Bogor, Jawa Barat | Selama Perang Dunia II, utamanya era Jepang berkuasa di Indonesia, sejumlah gedung gereja ditutup Sordadu Nipon. Tidak ada ibadah; gedung dipakai untuk Markas Bala Tentara Jepang. Bukan itu saja, sangat banyak rohaniawan Protestan dan Katolik (yang berasal dari Eropa) ditangkap, dipenjarakan, bahkan dieksekusi.
Terjadi Moratorium Total antara Gereja-gereja di Indonesia dan Eropa. Gereja-gereja di Indonesia, ketika itu, belum siap sebagai "Gereja yang Mandiri" secara Organisasi, Dana, dan Rohaniawan; mau tak mau harus konsilidasi dan menata diri dalam rangka melanjutkan pelayanan rohani terhadap umat Kristen di Indonesia.
Karena itu, perlu wadah bersama; agar secara bersama menemukan solusi cerdas untuk mengisi kekosongan akibat Moratorium Total sejak era Nipon (saat PD II).

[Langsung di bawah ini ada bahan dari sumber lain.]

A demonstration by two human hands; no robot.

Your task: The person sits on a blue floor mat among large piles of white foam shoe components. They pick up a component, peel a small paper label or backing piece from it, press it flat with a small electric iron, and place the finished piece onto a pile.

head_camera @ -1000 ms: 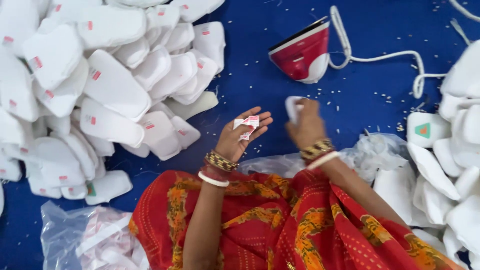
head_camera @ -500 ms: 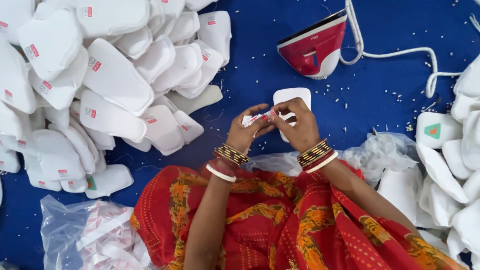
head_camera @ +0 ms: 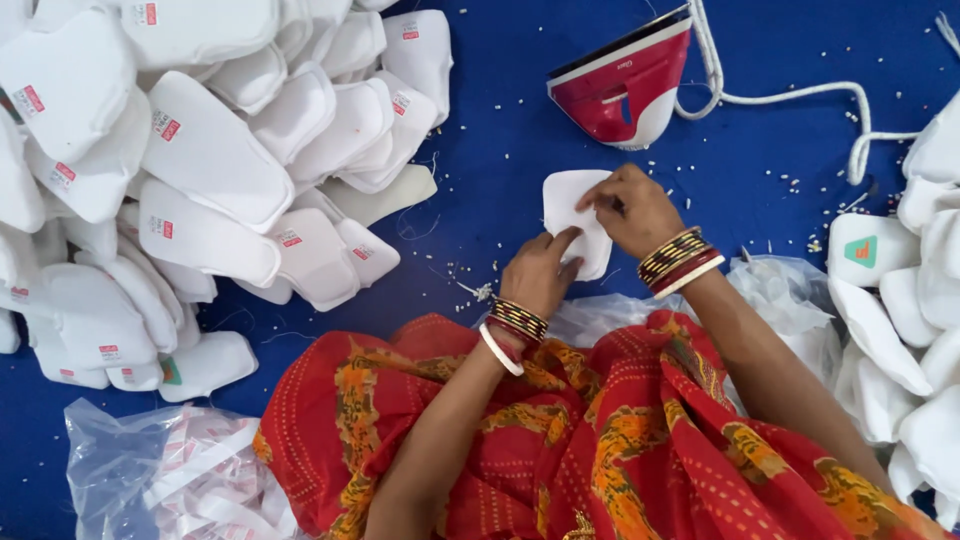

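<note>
Since a moment ago your hands have dropped with the white insole piece (head_camera: 575,215), which now lies flat on the blue cloth (head_camera: 500,170) instead of being held up between your fingertips. Taking the red-and-white iron (head_camera: 625,90) as the landmark, largest first: the blue cloth spreads under everything. Far to the iron's left sits the big heap of white insoles (head_camera: 200,170), each with a small red tag. To its right, at the frame edge, there's a smaller stack of white pieces (head_camera: 915,300). Down and left of the iron, well away, a clear plastic bag of labels (head_camera: 170,480) lies by your knee. The iron's white cord (head_camera: 790,98) trails off its right side. Just below the iron is the insole piece. Your right hand (head_camera: 635,210) presses on its upper right edge, fingers curled down onto it. Your left hand (head_camera: 540,275) pins its lower edge, fingers flat and closed together, thumb touching it.
</note>
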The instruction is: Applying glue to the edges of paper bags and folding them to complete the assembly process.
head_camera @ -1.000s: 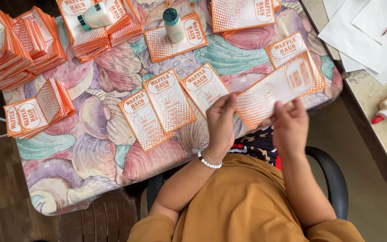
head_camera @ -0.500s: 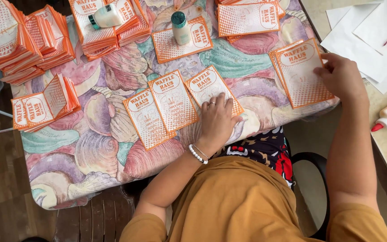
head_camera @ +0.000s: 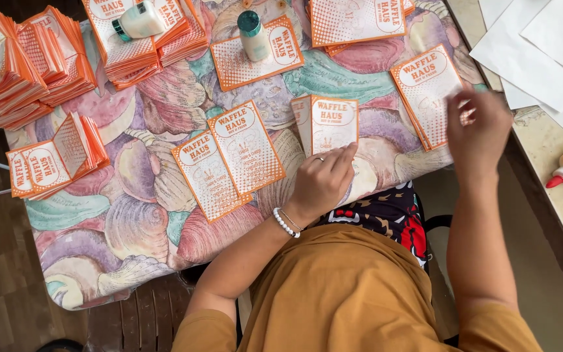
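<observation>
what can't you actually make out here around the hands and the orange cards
- Head view: right hand is motion-blurred, so its contact with the card stack is unclear.
- Left hand covers the folded card's lower edge.
- Far stacks are cut off by the frame's edges.
- The table under the torso is hidden.

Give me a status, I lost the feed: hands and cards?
Left hand pressing the folded orange card, fingers bent. Right hand open, hovering by the flat card at table edge. Two cards lie left, clear.
</observation>
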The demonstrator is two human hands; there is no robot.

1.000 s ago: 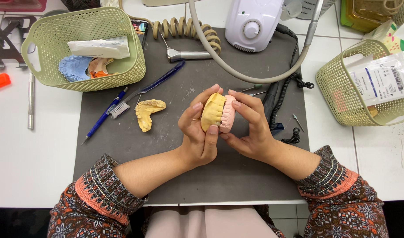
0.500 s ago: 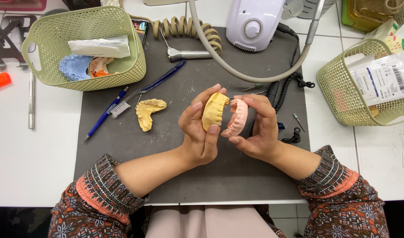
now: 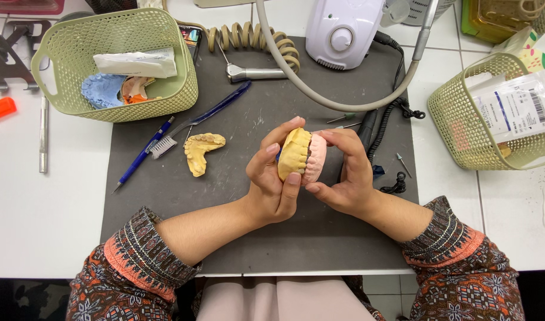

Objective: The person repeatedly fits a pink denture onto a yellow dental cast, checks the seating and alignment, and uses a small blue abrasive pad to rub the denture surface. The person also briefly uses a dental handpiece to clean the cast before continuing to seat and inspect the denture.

Maka, pada tahun-tahun berikutnya, sejumlah organisasi Gereja mendirikan wadah bersama; antara lain
- Dewan Permusyawaratan Gereja-gereja di Indonesia, di Yogyakarta, Mei 1946
- Majelis Usaha bersama Gereja-gereja di Indonesia bagian Timur, di Makasar 9 Maret 1947
- Majelis Gereja-gereja bagian Sumatera, di Medan, Januari 1949
Kemudian, beberapa tahun berselang, Prof. Dr. Mr. Todung Sutan Gunung Mulia Harahap memprakasi pertemuan pendahuluan untuk mempersiapkan persidangan pimpinan Sinode Gereja-gereja di Indonesia. (Prof  T.S.G. Mulia, Menteri Pendidikan RI dalam Kabinet Syahrir I dan Wakil Menteri Pendidikan RI dalam Kabinet Syahrir II pada masa awal Kemerdekaan RI, 1945-1946). Pertemuan tersebut pada 6-13 November 1949
Tahun berikutnya, Â Minggu ke IV Mei 1950, tepatnya 21-28 Mei 1950 di Aula STT Jakarta, sejumlah Pimpinan Sinode Gereja seluruh Indonesia mengadakan pertemuan; dengan tujuan mendirikan "Gereja Yang Esa" di Indonesia.

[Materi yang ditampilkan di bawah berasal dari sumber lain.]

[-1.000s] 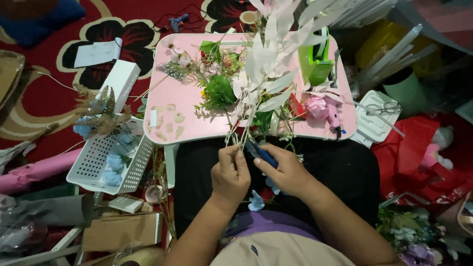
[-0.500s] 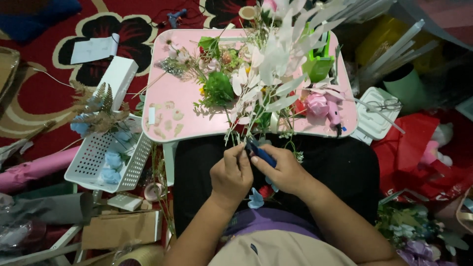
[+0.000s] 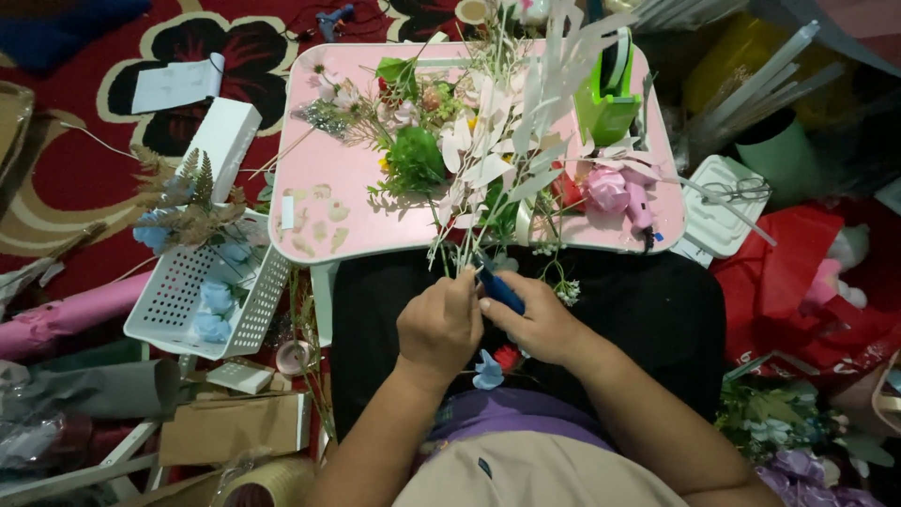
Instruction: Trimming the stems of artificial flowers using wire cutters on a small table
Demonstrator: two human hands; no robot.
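Left hand (image 3: 439,324) clenched around bundled artificial flower stems (image 3: 462,252), just off the near edge of the pink bench (image 3: 319,188). Right hand (image 3: 537,324) touches it, fingers (image 3: 497,310) grasping a blue-handled tool (image 3: 497,289) at the stems. Blooms and white leaves (image 3: 526,122) spread over the bench middle; bare room only at its left part. Green tape dispenser (image 3: 610,103) at the far right edge. White perforated basket (image 3: 211,291) left of the bench holds blue flowers (image 3: 214,300). Floor crowded all around with wrapping, boxes, tubes.
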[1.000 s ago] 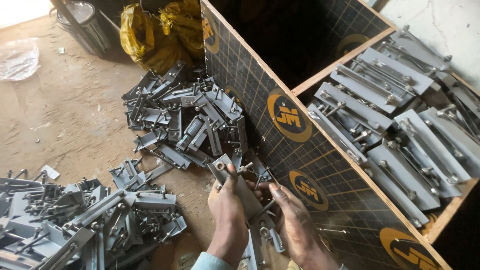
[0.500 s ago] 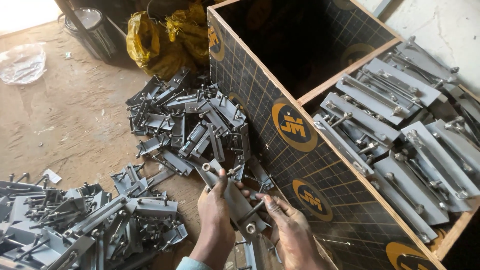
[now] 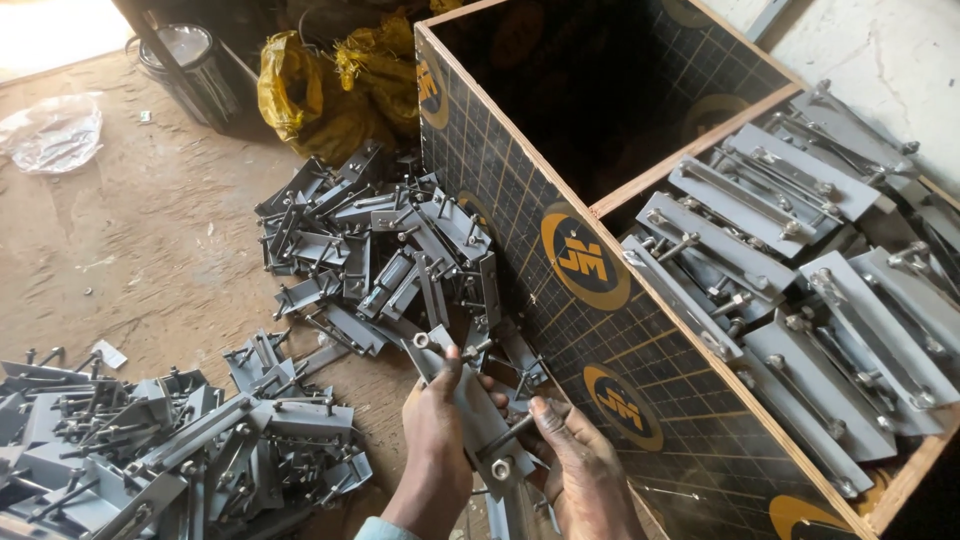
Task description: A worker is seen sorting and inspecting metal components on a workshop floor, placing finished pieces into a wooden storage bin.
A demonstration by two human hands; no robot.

Hasil persidangan tersebut, pada Tanggal 25 Mei 1950, deklarasi berdirinya Dewan Gereja-gereja di Indonesia.
Pada Sidang Raya DGI X di Ambon tahun 1984, nama Dewan Gereja-gereja di Indonesia diubah menjadi Persekutuan Gereja-gereja di Indonesia atau PGI.
Perubahan itu karena, Persekutuan lebih bersifat gerejawi dibanding dengan perkataan dewan. Dewan mengesankan kepelbagaian dalam kebersamaan antara gereja-gereja anggota. Persekutuan  menunjukkan keterikatan lahir-batin antara gereja-gereja dalam proses menuju keesaan.